La Compagnie de Publication de la Revue Canadienne (p. 125-127).

XII


Il devait la voir souvent brisée d’angoisse et toute couverte de larmes. Et lui, que le danger laissait personnellement si indifférent, ne put plus quitter sa maison sans être tourmenté par l’inquiétude.

Cette vie d’alarmes avait pourtant pour eux des côtés délicieux, car elle gardait étrangement vif le sentiment de l’amour, ce qui les faisait se retrouver avec des transports de bonheur.

Le major s’était mis à défricher avec toute l’énergie de sa nature. Pour sa jeune femme, c’était une amère souffrance de le voir se livrer avec tant d’ardeur à un travail si rude, et parfois elle mouillait de ses larmes ses mains endolories, ensanglantées.

« Mais ce n’est pas tout de se battre contre les sauvages, lui disait-il alors, il faut attaquer la forêt.
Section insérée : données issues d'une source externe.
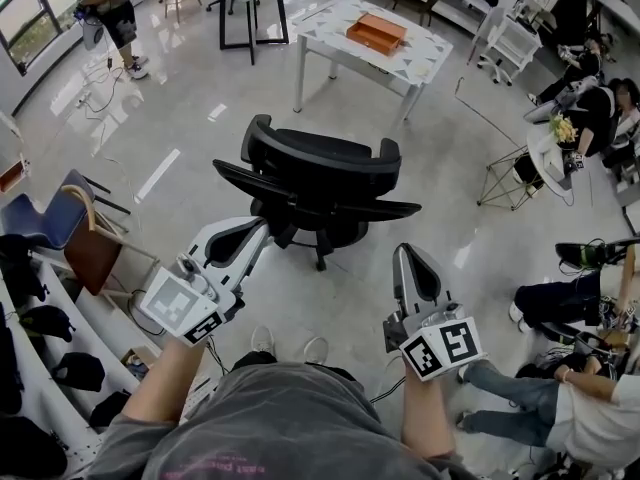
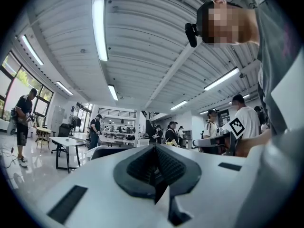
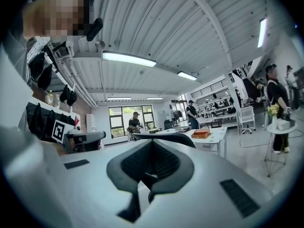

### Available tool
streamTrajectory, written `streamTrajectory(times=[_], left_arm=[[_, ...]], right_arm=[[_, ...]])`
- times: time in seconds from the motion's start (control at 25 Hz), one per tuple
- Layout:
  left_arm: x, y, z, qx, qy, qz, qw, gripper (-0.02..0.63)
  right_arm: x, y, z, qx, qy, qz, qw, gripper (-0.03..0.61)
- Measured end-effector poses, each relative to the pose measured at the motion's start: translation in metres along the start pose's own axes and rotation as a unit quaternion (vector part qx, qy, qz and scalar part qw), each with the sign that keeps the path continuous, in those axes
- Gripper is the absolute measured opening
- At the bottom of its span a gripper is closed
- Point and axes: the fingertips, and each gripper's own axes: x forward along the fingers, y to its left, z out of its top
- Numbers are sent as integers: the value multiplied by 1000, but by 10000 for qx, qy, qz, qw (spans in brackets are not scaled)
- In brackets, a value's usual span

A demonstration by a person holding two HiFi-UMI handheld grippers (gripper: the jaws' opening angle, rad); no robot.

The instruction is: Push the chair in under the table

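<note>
Chair point(image 1: 318, 180) was a black office swivel model standing on the glossy floor between me and the white table point(image 1: 335, 46), well apart from the table and just ahead of my jaws, with its backrest, as far as I could judge, turned my way. I reckoned it fairly heavy but free to roll on that smooth floor, and likely to spin on its column if shoved off centre. The sound place to bear on looked like the stiff top edge of the backrest, one tip on either side of the middle, not the armrests. My left gripper point(image 1: 258, 230) had its pads pressed together with nothing between them, and my right gripper point(image 1: 405, 256) was closed and empty the same way. Both were held level, short of the chair and touching nothing. Most of the base sat hidden beneath the seat, so I could not count the castors or see how they pointed. From the gripper views only a sliver of backrest showed above my own jaws. The space under the table was hard to make out, though an orange tray point(image 1: 376, 33) lay on top.
</note>
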Motion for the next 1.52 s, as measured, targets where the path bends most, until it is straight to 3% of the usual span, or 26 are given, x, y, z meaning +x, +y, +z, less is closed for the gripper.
streamTrajectory(times=[0.52,1.52], left_arm=[[-3,2,-1,3,-12,18,10000,23],[-1,10,-4,-16,19,120,9999,117]], right_arm=[[2,4,-2,-4,20,8,10000,-12],[9,-2,-4,39,97,-41,9999,91]])
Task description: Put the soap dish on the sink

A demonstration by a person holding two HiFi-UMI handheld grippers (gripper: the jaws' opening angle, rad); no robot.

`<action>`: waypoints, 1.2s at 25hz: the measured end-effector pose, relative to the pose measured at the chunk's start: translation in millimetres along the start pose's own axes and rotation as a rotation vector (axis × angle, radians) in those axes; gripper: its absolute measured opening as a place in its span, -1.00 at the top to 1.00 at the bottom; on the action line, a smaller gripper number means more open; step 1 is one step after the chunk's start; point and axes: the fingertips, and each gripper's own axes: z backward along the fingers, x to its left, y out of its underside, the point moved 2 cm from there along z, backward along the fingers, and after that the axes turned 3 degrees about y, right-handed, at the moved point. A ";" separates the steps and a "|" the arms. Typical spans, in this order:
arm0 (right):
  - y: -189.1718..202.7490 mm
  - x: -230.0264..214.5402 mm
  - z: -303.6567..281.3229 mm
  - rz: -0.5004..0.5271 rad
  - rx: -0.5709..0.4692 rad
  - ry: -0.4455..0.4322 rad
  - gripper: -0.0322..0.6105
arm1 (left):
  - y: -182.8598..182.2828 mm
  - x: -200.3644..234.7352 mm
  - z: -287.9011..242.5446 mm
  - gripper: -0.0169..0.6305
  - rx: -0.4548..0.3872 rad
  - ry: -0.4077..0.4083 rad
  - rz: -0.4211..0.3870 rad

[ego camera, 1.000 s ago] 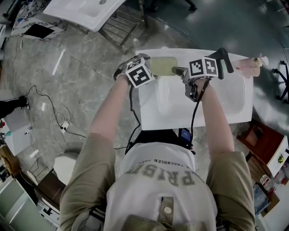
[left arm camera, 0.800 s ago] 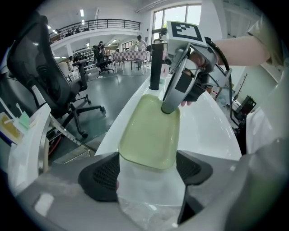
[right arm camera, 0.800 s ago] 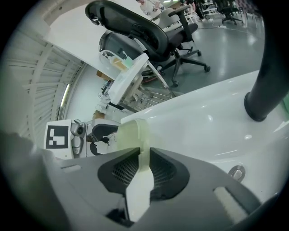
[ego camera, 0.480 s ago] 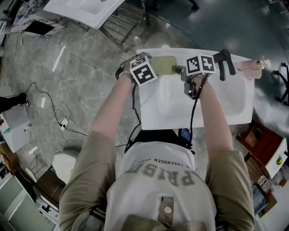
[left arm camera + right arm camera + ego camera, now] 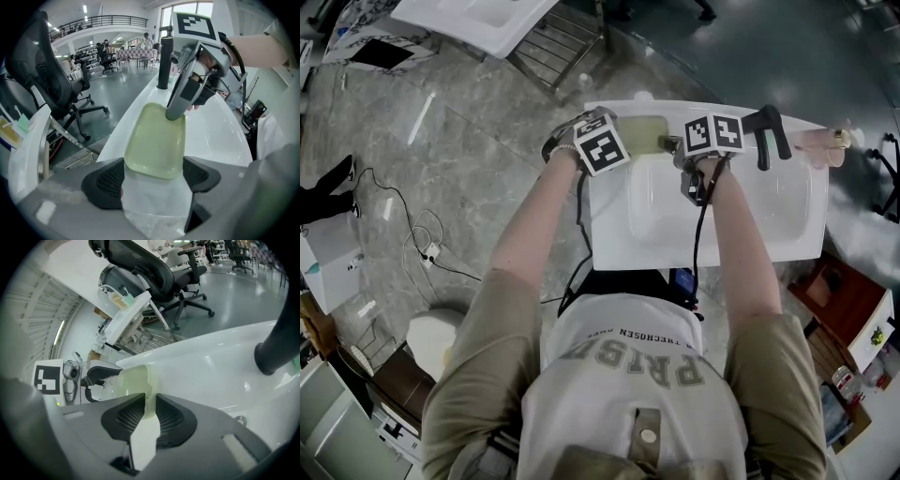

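At the near end of the soap dish point(image 5: 154, 140), the left gripper point(image 5: 154, 180) has its jaws set wide, and they appear to press the dish's two long sides. At the far end, the right gripper point(image 5: 176, 112) is pinched on the thin rim. The dish is a shallow rounded rectangle, pale green and glossy (stiff and light but slippery, I judge), best held by its rim. It lies at the white sink's point(image 5: 722, 234) back ledge, with the black faucet point(image 5: 163, 65) beyond.

The soap dish point(image 5: 154, 140) is pale green, the sink point(image 5: 769, 220) glossy white, the faucet point(image 5: 766, 133) black.
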 end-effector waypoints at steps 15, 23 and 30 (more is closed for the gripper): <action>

Défricher, labourer, semer, c’est la noblesse de la main de l’homme. C’est presque aussi beau que de porter le drapeau.

Et pour lui faire apprécier le dur labeur, il lui racontait l’histoire d’un moine du VIe siècle, resté célèbre dans sa province.

« C’était, disait-il, un grand seigneur désabusé de bien des choses ; il résolut un jour de gagner le ciel et se présenta au monastère de Saint-Thierry, près de Reims. On le reçut : et à peine admis, il demanda d’être employé au travail le plus rude… On lui donna une charrue, des bœufs, et les terres du couvent à labourer… Il se mit à l’œuvre : et ni le vent, ni la chaleur, ni le froid, ni la pluie, ni la neige, ne lui firent jamais interrompre son travail… Il ne s’arrêtait que pour faire reposer ses bœufs… Malgré ses dures journées, il était toujours l’un des premiers rendus à l’office de nuit.

« Pendant vingt-deux ans, il fit tous les labours de printemps et d’automne. Les paysans du voisinage, quoique fort endurcis au travail, s’étonnaient de voir ce moine infatigable toujours à l’ouvrage… Quand il mourut, on prit sa charrue et on la porta à l’église où on la suspendit comme une relique… » J’incline à croire, ajoutait le major, que les plus illustres guerriers avaient moins de vrai courage, moins de volonté que cet homme-là.

— J’espère que vous n’avez pas résolu de l’imiter, répondait plaintivement sa femme.

— Non, disait-il allègrement. Avant tout, je suis soldat.